**TASK REQUIREMENTS**
What lines of the listing include the string "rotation"? Show them all.

**SUPPLIED RECORDS**
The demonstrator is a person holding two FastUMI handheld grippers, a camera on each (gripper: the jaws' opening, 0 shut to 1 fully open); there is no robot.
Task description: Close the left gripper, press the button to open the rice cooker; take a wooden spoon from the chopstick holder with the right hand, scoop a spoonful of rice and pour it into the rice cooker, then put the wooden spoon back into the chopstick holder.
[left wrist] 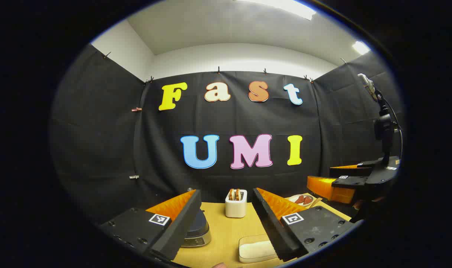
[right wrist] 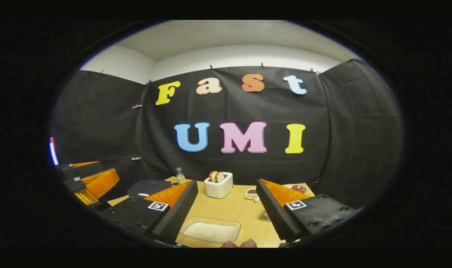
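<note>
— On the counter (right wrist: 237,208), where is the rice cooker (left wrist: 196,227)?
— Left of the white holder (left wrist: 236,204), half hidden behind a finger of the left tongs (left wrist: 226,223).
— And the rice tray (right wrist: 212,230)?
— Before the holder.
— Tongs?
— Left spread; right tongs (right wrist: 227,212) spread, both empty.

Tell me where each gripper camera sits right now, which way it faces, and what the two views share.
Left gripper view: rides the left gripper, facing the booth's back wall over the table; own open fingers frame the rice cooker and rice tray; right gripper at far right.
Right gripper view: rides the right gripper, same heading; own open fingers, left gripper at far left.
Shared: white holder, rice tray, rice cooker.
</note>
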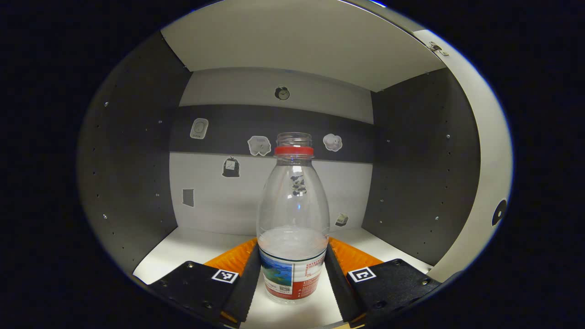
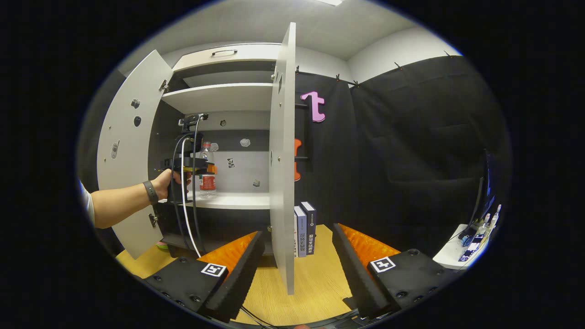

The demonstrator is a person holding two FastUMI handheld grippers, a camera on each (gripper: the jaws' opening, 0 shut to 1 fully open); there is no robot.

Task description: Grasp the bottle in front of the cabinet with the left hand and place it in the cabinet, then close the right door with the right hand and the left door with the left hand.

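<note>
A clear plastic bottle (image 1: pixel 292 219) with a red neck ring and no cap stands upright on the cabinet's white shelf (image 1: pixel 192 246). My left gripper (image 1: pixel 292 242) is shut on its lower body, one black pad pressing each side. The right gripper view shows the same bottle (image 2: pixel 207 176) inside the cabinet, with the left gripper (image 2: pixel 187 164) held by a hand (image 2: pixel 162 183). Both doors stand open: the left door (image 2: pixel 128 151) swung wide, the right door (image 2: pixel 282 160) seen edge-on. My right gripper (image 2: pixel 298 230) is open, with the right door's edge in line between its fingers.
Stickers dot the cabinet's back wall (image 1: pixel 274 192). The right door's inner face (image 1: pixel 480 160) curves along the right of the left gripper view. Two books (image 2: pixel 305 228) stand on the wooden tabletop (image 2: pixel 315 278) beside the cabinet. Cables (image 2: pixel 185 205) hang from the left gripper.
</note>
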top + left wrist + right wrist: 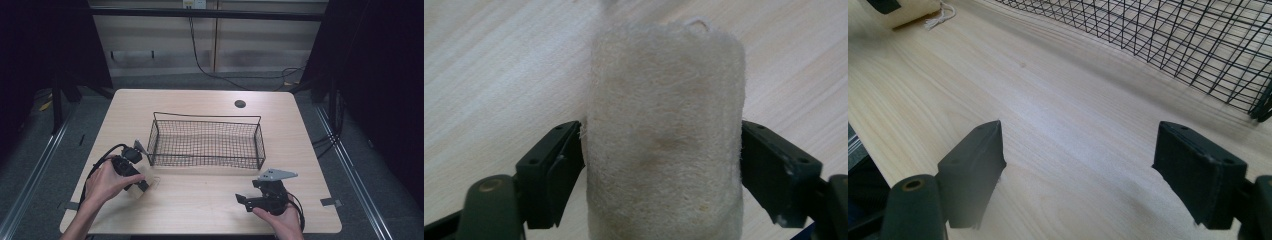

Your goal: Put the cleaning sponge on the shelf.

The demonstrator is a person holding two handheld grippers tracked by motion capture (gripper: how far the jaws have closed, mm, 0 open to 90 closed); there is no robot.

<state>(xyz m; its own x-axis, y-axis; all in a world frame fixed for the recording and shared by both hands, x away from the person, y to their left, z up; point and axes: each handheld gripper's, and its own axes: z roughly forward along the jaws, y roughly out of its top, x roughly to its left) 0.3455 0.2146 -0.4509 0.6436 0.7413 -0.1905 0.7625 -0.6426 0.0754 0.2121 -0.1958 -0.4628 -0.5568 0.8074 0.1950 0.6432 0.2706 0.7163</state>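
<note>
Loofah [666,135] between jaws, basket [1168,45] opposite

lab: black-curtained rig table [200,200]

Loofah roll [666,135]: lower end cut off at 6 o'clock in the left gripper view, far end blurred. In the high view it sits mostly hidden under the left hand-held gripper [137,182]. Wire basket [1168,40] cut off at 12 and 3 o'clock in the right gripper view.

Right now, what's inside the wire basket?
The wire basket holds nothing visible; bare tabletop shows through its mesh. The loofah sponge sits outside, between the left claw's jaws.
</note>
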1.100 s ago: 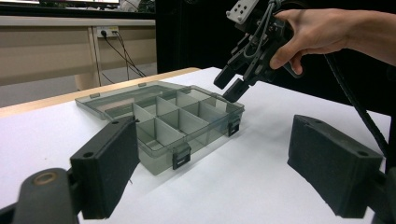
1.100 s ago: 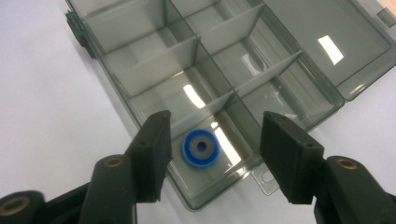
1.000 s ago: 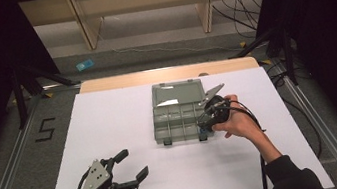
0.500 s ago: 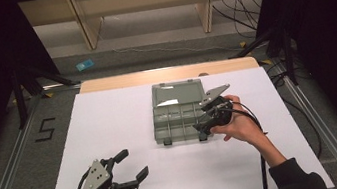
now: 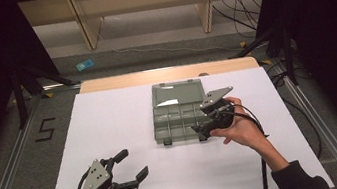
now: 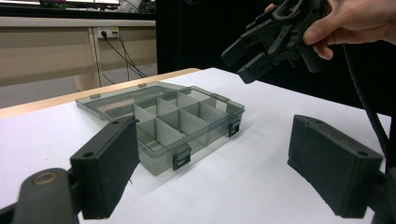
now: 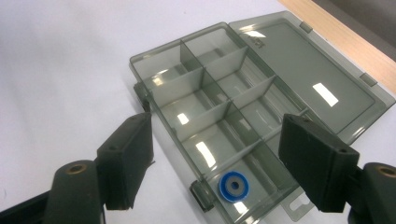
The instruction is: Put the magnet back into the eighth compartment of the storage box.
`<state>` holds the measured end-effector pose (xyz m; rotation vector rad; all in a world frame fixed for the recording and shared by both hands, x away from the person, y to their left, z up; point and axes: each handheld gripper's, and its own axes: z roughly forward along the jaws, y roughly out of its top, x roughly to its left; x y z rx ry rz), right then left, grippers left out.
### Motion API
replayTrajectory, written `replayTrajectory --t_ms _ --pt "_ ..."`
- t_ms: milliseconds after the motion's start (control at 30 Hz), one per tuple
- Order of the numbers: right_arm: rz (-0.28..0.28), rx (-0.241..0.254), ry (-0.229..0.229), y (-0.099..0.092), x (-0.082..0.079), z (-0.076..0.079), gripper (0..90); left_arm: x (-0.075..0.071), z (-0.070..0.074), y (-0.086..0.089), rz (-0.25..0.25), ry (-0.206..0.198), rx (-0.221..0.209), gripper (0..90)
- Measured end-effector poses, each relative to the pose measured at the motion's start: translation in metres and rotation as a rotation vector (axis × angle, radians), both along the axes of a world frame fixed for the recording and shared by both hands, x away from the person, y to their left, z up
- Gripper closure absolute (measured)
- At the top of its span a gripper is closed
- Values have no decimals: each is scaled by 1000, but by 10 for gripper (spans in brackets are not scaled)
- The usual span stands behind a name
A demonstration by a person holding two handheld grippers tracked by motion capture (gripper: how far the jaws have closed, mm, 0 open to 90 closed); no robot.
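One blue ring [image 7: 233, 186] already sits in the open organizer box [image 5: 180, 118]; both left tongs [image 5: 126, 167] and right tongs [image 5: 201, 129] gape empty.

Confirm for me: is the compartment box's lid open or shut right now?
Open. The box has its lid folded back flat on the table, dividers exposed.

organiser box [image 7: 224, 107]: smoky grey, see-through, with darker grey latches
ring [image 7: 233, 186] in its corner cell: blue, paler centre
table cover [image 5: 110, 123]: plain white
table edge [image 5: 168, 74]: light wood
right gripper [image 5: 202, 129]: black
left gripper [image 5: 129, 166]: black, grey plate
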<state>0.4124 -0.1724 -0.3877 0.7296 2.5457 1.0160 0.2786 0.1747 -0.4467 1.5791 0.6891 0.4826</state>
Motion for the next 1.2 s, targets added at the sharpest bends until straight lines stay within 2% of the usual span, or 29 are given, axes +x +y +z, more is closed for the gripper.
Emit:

**ANSWER BELOW**
`<state>` holds the measured end-effector pose (xyz m; rotation vector rad; all in a world frame fixed for the recording and shared by both hands, x away from the person, y to their left, z up; point and axes: each handheld gripper's, and its own axes: z roughly forward along the jaws, y roughly out of its top, x roughly to its left; x y z rx ry rz), right then left, grippers left out.
- Measured end-effector poses, each relative to the pose measured at the motion's start: translation in metres and rotation as a rotation vector (axis × angle, radians), both along the axes of a world frame fixed for the recording and shared by both hands, x away from the person, y to their left, z up

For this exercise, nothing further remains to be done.